Thanks all, I will definitely start changing things soon. Getting the linseed this weekend, so will start on that. Then once other feed-stuffs start running out (still got a whole bag of Molli-calmer and half a bin-full of C&C) will start changing these over, too.

He came to me on this diet so didn't think to change anything. Only when his winter coat came away and it got warmer did I realise that it was obviously not working! 

TBH I'm quite suprised that so many of you have said to ditch the C&C - I was always under the impression that it was really good! Obviously now I can see for myself that it's not really worked for my boy... but hey ho, you live and learn!

Thanks for advice, all. Really helpful.


----------



## katiebalmer (21 June 2013)

My gelding can be excitable but is a poor doer, losing condition and weight in winter. He was on Alfa-A Oil, winter just gone, which put weight on and didn't fizz him up. I would highly recommend it!


----------



## Nudibranch (23 June 2013)

TMG - what, horses can digest fibre? Really? You mean they might actually need high levels of fibre for gut health? Never....

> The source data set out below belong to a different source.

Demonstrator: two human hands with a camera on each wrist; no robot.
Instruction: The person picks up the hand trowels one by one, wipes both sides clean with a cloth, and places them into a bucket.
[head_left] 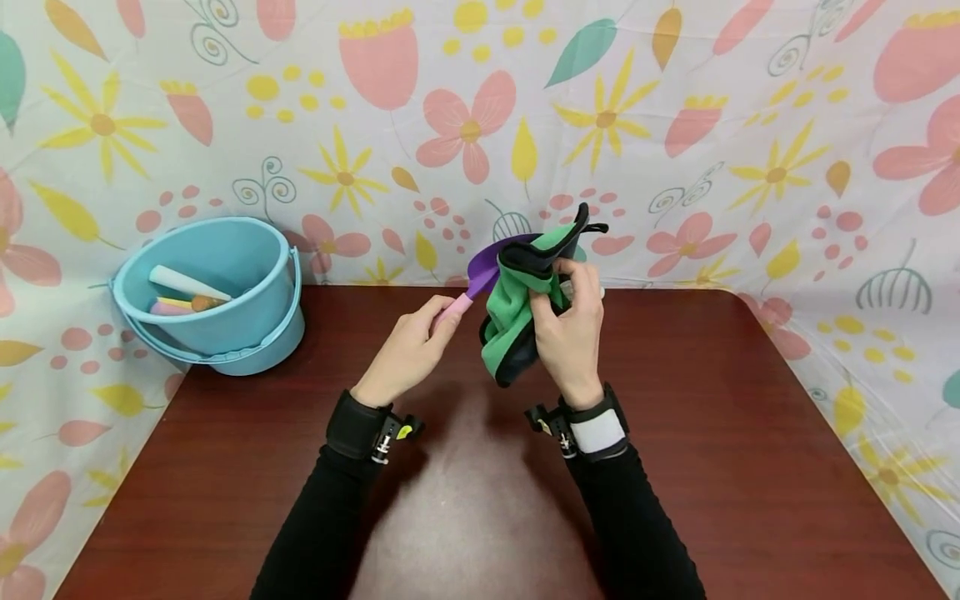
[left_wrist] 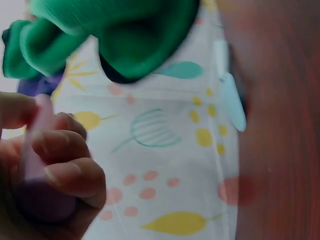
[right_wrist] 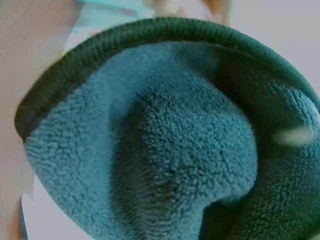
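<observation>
My left hand grips the pink handle of a purple spoon-like utensil, fingers curled round it. In the left wrist view the pink handle runs through the curled fingers. My right hand pinches a green cloth with black edging and a small black loop. Folds of the cloth overlap the utensil's purple head, hiding part of it. Both things are held up over the back of the table. The cloth's fuzzy side fills most of the right wrist view, and the right fingers are largely hidden there.
A light blue bucket with its handle hanging down stands at the table's back left, holding a white cylinder and several small items. A pale object lies near the back edge. Floral fabric hangs behind the brown table.
</observation>
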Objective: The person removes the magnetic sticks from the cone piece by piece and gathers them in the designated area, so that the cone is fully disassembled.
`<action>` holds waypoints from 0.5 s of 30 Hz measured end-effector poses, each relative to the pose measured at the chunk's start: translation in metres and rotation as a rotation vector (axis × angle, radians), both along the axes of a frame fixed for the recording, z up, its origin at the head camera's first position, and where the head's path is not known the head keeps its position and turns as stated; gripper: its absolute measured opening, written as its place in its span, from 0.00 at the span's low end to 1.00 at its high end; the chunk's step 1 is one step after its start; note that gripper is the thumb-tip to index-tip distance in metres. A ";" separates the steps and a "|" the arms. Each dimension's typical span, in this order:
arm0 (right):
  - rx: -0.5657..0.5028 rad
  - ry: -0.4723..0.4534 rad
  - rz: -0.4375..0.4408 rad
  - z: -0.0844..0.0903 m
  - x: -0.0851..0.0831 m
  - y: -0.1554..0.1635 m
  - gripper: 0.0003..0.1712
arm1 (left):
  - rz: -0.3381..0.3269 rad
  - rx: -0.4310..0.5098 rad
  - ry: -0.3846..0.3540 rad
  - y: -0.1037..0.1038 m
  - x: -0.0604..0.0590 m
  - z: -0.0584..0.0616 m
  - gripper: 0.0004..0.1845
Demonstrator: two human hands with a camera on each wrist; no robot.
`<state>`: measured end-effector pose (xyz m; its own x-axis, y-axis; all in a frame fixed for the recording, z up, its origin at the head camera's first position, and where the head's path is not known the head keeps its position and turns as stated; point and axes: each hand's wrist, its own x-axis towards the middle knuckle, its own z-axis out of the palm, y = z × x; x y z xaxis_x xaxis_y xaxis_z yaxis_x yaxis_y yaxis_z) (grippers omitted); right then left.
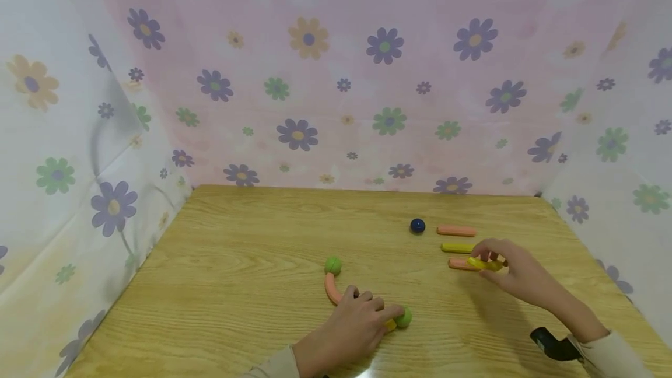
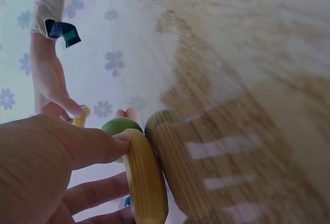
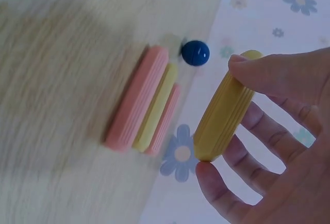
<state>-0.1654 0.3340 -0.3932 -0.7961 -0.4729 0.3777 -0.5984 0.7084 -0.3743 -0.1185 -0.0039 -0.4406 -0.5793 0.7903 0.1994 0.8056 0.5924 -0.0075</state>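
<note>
My left hand [image 1: 357,319] grips a curved, ribbed yellow stick [image 2: 144,177], low over the table. In the left wrist view the thumb presses its end, right beside a green ball [image 2: 119,126]. The head view shows that green ball [image 1: 403,318] at the fingertips. Beyond the knuckles, a curved salmon stick [image 1: 332,289] runs up to another green ball [image 1: 333,265]; its near end is hidden under the hand. My right hand [image 1: 525,273] pinches a ribbed yellow stick [image 3: 224,116] between thumb and fingers, above the table at the right.
By the right hand lie a near salmon stick [image 1: 459,263], a straight yellow stick [image 1: 455,247] and a far salmon stick [image 1: 457,230]. A dark blue ball [image 1: 417,226] sits left of them. Flowered cloth [image 1: 325,98] stands behind the wooden table [image 1: 236,238] and at both sides.
</note>
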 end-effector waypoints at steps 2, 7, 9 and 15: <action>-0.001 -0.009 -0.003 0.002 -0.005 0.005 0.22 | 0.000 0.006 0.003 0.000 0.000 0.000 0.19; 0.017 0.002 -0.017 -0.001 -0.019 0.020 0.21 | 0.002 0.020 0.021 0.000 0.001 -0.002 0.18; 0.032 0.020 -0.027 -0.003 -0.025 0.026 0.21 | 0.002 0.024 0.025 0.000 0.001 -0.002 0.18; 0.062 0.017 -0.048 -0.009 -0.045 0.045 0.19 | 0.002 0.021 0.037 -0.001 0.000 -0.003 0.19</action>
<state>-0.2101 0.3795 -0.4021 -0.8121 -0.4573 0.3624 -0.5692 0.7577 -0.3193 -0.1184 -0.0047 -0.4441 -0.5729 0.7846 0.2369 0.8037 0.5944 -0.0251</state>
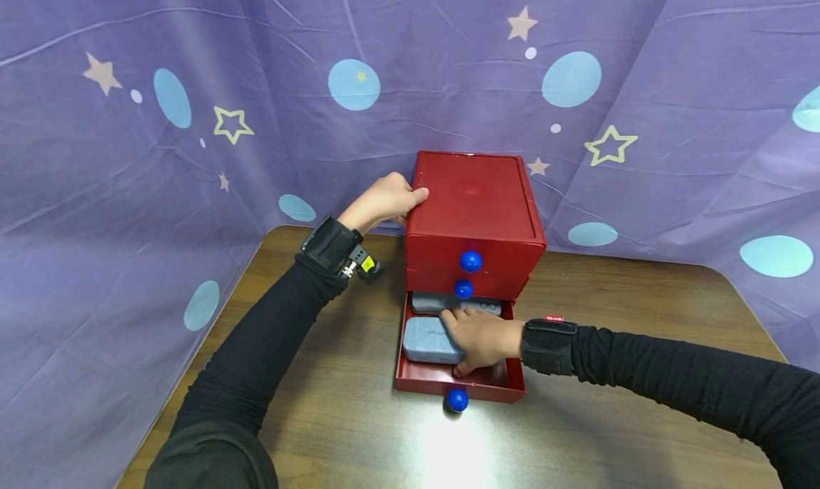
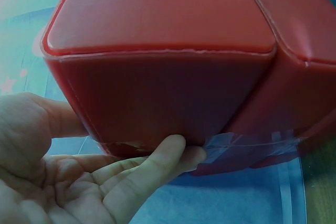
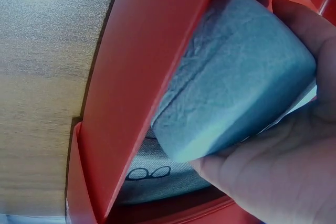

My point was that there is no point feeding either a genuine chaff nor a highly processed, sugary conditioning feed. There is a middle way involving decent levels of fibre but with accessible, digestible calories which would be something like the already mentioned ad lib forage, unmolassed beet or adding linseed, etc, etc.

The All Bran comparison may not be an exact model to compare but the message is that feeding many of the commercial chaffs then topping them up with a product like oil for this purpose is throwing money away, especially when the op has said her horse responds badly to some.

Personally, I avoid alfalfa based products ;-)


----------



## Tnavas (23 June 2013)

be positive said:



			You would probably be better off adding oil to his feed or even better micronised linseed, this will add calories without fizz and also without adding to the size of the feed but the main difference will probably be when he gets some decent grass.
		
Click to expand...

Very good idea - Oil is a slow release form of energy and also great for putting on weight.

Chaff in itself is not that fattening - you'd be surprised how little amount of hay is in a bucket of feed.


----------



## Pinkvboots (23 June 2013)

I feed alpha oil to my arab and as long as his worked everyday his fine but yes i think it can hot some up its like feeding a conditioning feed, i would try unmollassed sugar beet i also feed this mainly in winter great for weight and cheap.


----------



## 4x4 (24 June 2013)

I had the same problem in the winter, not wanting to feed commercial 'sugary' feeds but it was so cold and so wet for so long that my normal beet/linseed/chaff/oil/hay diet wasn't providing enough calories, I do put the chaff in to make the feed a bit more chewy, I stepped down from alfalfa as I thought it was making her more spooky in the quantities I was feeding.  So when she really dropped off I got a bag of A + Ps Veteran (non heating) and added to it Baileys outshine, but didn't feed in the quantities they recommended as I was still feeding my 'normal' diet - result, now we have a little bit of grass, horse looks healthy again, also been wormed and teeth done, so it's put my mind at rest, not cushings or anything else scary, just a cold winter and a very late spring!


----------



## MagicMelon (24 June 2013)

I'd try Alfa A Oil.  I've never had any of mine go fizzy on it (and I have one in particular who was very prone to fizziness).  The only way to tell is to try it, you can always stop it.


----------